> [Exercise objective]:
Which lines of the data below include the string "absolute"? Return each of them.
*** Data provided ***
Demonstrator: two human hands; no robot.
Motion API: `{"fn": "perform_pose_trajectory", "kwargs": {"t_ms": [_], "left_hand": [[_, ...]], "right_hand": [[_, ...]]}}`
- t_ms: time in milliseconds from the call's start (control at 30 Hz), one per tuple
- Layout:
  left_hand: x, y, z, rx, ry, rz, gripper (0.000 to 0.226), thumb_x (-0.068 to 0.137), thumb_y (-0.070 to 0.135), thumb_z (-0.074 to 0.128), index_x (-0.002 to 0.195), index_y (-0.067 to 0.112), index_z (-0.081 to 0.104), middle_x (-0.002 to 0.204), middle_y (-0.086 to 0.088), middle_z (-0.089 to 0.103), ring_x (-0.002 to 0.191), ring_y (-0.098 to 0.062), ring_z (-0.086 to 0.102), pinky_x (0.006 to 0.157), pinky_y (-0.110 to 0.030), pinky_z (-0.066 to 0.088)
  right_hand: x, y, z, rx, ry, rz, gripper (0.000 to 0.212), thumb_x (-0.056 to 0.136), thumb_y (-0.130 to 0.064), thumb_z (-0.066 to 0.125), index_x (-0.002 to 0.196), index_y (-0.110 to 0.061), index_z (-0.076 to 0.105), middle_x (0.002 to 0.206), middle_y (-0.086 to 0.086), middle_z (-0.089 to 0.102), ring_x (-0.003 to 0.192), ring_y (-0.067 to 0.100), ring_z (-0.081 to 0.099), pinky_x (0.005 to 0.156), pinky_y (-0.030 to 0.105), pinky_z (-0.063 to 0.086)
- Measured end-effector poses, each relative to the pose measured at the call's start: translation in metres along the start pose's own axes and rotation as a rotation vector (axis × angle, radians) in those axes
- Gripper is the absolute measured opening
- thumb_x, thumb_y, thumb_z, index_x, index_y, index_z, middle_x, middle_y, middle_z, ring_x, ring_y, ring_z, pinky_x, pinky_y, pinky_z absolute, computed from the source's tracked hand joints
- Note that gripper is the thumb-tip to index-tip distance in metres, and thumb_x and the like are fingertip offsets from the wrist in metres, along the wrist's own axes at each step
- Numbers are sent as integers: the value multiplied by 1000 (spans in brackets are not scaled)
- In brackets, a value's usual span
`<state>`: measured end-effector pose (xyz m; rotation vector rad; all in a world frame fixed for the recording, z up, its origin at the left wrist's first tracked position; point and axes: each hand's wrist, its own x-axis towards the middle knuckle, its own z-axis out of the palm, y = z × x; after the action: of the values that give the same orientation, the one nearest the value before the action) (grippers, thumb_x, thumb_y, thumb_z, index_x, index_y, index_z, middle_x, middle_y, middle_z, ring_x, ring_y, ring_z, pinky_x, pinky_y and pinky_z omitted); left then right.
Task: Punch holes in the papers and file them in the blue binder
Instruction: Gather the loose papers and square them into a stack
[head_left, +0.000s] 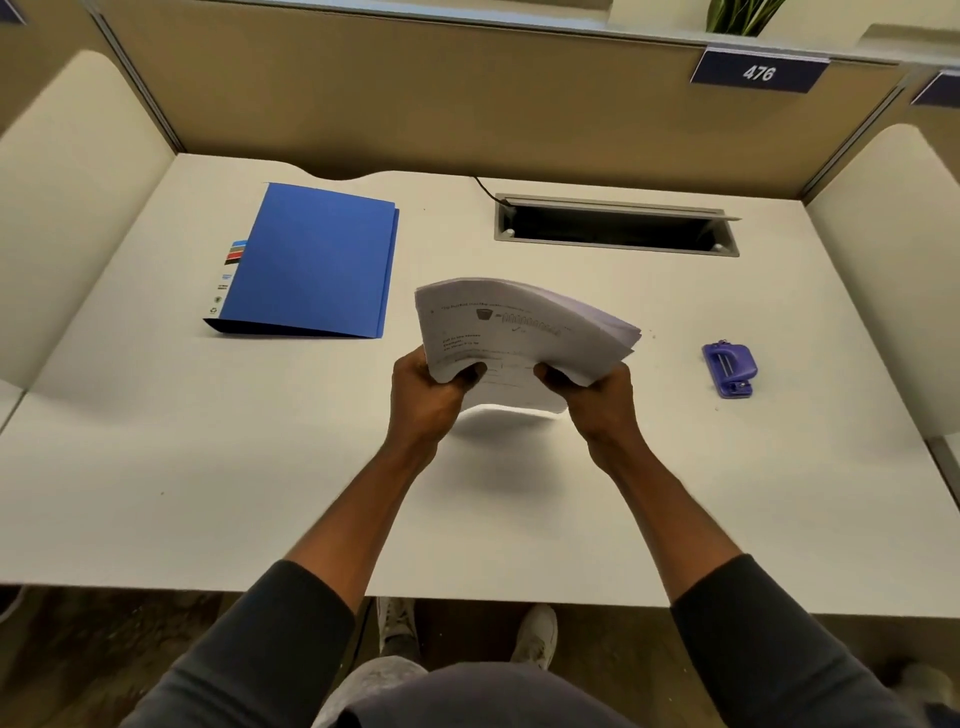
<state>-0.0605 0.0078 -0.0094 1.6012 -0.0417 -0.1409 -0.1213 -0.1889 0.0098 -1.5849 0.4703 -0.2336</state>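
Holding a stack of papers (524, 332) up off the white tabletop (208, 467), near the middle. Gripping the near left corner with the left hand (428, 395), thumb on top and fingers curled under. Gripping the near right side with the right hand (597, 397) the same way. Holding the stack a little bent, with a curved far end and sheets fanned out at the right edge. Showing small print and a little drawing on the top sheet, too blurry to read. Casting a soft shadow on the tabletop just below.

Lying flat and closed to the left and farther back: the blue binder (317, 260), well apart from the papers, with a white label strip along its left side. Sitting to the right, near the tabletop's right edge: a small purple hole punch (730, 369), apart from the papers and touched by neither hand. Farther back, set into the tabletop: a long grey cable slot (615, 226), lid open. Up on the back wall: a dark sign (759, 73) reading 476.
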Motion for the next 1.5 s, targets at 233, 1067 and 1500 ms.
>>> {"fn": "perform_pose_trajectory", "kwargs": {"t_ms": [233, 1067, 1500], "left_hand": [[-1, -17, 1, 63, 10, -53, 41, 84, 5, 86, 121, 14, 73, 111, 1, 78, 103, -21, 73, 84, -30, 66], [5, -36, 9, 146, -18, -139, 44, 77, 15, 94, 118, 17, 79, 109, 3, 80, 97, -19, 74, 88, -37, 66], [21, -32, -1, 285, -209, -96, 38, 85, 21, 89, 120, 16, 75, 116, -5, 77, 101, -28, 73, 89, -42, 65]], "right_hand": [[-3, 14, -2, -49, -69, 84, 28, 80, -7, 87, 100, -25, 78, 101, 0, 80, 98, 20, 74, 83, 34, 61], [-9, 29, -6, -73, -30, 125, 31, 85, -12, 84, 89, -41, 73, 94, -7, 78, 92, 14, 71, 92, 48, 59], [-11, 32, -7, -54, 1, 152, 23, 85, -21, 85, 107, -21, 80, 105, -1, 81, 100, 21, 76, 92, 50, 61]]}}
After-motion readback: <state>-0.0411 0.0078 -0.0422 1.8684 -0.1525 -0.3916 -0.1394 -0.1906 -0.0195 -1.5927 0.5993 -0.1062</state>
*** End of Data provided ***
> [Exercise response]:
- Gripper is the absolute measured opening
- thumb_x, thumb_y, thumb_z, index_x, index_y, index_z, middle_x, middle_y, middle_z, ring_x, ring_y, ring_z, pinky_x, pinky_y, pinky_z absolute, computed from the source's tracked hand joints

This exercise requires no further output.